La pauvreté économique, morale et psychique
Elles déménagent au fil des désordres sentimentaux de la mère devenue alcoolique et dépressive, des brouilles avec les uns ou les autres, et des espoirs, toujours déçus, de trouver un meilleur lieu pour vivre, « dégringolant sans cesse plus bas sur le toboggan des critères de vie dévalorisants ». Aberdeen, Canterbury, Airdrie, North Shields, Hetton-le-Hole, Coatbridge, Great Yarmouth, le voyage est une invite à découvrir les quartiers moches des villes côtières de l’est de l’Ecosse et de l’Angleterre. Il est surtout une occasion d’approfondir de l’intérieur la vraie pauvreté, celle qui combine la misère économique au dénuement moral et psychique. Le questionnaire sur les expériences traumatiques de l’enfance comporte dix questions, énonce l’écrivaine « à 18 ans, mon score était de 8 : mère célibataire, séjour en famille d’accueil, 9 écoles primaires, enquête de la protection de l’enfance pour abus sexuel, 5 collèges, 2 agressions sexuelles, 1 viol, 2 avortements ». Au delà d’un score de 4, les recherches montrent, dit-elle, que le risque d’avoir une dépression est 460 % plus élevé que pour une personne ordinaire, et 1220 % plus élevé celui de faire une tentative de suicide.

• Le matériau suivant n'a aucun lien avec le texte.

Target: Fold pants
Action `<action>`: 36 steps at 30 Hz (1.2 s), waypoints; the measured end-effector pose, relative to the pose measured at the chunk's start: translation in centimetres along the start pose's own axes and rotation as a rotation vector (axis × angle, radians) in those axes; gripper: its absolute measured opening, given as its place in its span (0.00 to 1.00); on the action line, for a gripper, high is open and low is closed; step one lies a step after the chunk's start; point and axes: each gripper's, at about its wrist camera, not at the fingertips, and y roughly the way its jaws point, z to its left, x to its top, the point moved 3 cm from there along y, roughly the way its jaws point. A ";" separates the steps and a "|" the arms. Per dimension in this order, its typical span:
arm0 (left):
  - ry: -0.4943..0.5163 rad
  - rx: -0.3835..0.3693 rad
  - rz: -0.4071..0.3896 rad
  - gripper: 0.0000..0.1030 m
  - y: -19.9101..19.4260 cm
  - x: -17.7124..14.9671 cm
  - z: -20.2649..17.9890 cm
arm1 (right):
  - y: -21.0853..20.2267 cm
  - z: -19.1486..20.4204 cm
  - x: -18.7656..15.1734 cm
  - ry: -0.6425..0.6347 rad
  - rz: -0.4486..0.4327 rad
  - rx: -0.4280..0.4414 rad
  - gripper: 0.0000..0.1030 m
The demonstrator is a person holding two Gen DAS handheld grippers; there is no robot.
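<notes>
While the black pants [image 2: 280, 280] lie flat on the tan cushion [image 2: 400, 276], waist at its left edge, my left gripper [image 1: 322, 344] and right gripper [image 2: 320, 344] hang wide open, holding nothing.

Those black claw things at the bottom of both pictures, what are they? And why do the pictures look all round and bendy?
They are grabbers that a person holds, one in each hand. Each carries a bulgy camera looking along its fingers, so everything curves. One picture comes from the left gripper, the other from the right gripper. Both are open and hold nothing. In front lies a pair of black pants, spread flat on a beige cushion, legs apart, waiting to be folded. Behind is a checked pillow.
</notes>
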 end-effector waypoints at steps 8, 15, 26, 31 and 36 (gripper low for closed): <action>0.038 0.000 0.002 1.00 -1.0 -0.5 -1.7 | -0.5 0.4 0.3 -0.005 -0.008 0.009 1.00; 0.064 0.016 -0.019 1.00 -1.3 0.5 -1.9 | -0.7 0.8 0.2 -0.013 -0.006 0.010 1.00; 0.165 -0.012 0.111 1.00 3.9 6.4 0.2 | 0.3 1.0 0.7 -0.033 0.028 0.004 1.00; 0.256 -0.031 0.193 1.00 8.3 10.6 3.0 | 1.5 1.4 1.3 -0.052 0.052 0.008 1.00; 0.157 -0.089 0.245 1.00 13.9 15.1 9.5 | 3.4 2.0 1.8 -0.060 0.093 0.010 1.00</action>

Cette histoire se déploie comme une énigme. L’auteur est en rage ; contre sa mère, que d’ailleurs, adulte, elle a décidé de ne plus revoir ; en rage aussi, contre la stigmatisation et son enfance solitaire – passant d’école en école, moquée pour ses tenues baroques et jamais à sa taille fournies par les œuvres de bienfaisance, de caractère rebelle, séchant les cours et faisant peu cas de sa scolarité, elle réussit l’exploit de n’avoir eu aucun ami fidèle jusqu’à sa majorité ; en rage, contre les services sociaux, qui restreignent de plus en plus leurs aides qu’il faut aller réclamer tous les lundis matins après un week end où, souvent, l’on a été tiraillé par la faim.
Devenue une romancière reconnue, traduite et primée (elle a reçu le prix Femina étranger pour La Couleur de l’eau en 2015), bénéficiant d’une certaine aisance, tout juste mariée et visiblement apaisée, elle balaie d’un regard d’ethnologue la Grande-Bretagne post-Thatcher, notamment les ports après la désindustrialisation. Le récit à la première personne oscille entre rappel de la souffrance et équanimité de la description urbanistique. Comme beaucoup d’enfants ayant vécu dans l’univers de la marge, et s’en étant sortie, elle use souvent de l’humour pour décrire les situations de sidérante incongruité –par exemple un déménagement « à la cloche de bois » ou l’on part en emportant tous les meubles d’un bed and breakfast. La langue est celle d’une ex-étudiante d’Oxford qu’elle n’est pas, sans rien céder aux facilités d’un slang populaire écossais que son itinéraire aurait permis. Tout au long du livre, pèse une interrogation pour le lecteur : comment est-elle arrivée à s’en sortir ? Elle a beau avoir prévenu dès la première page – la différence avec les autres jeunes de ma condition, c’est que j’ai vu quelque chose à l’horizon, et je me suis mise à courir. J’ai couru et je ne me suis jamais retournée –, on est intrigué.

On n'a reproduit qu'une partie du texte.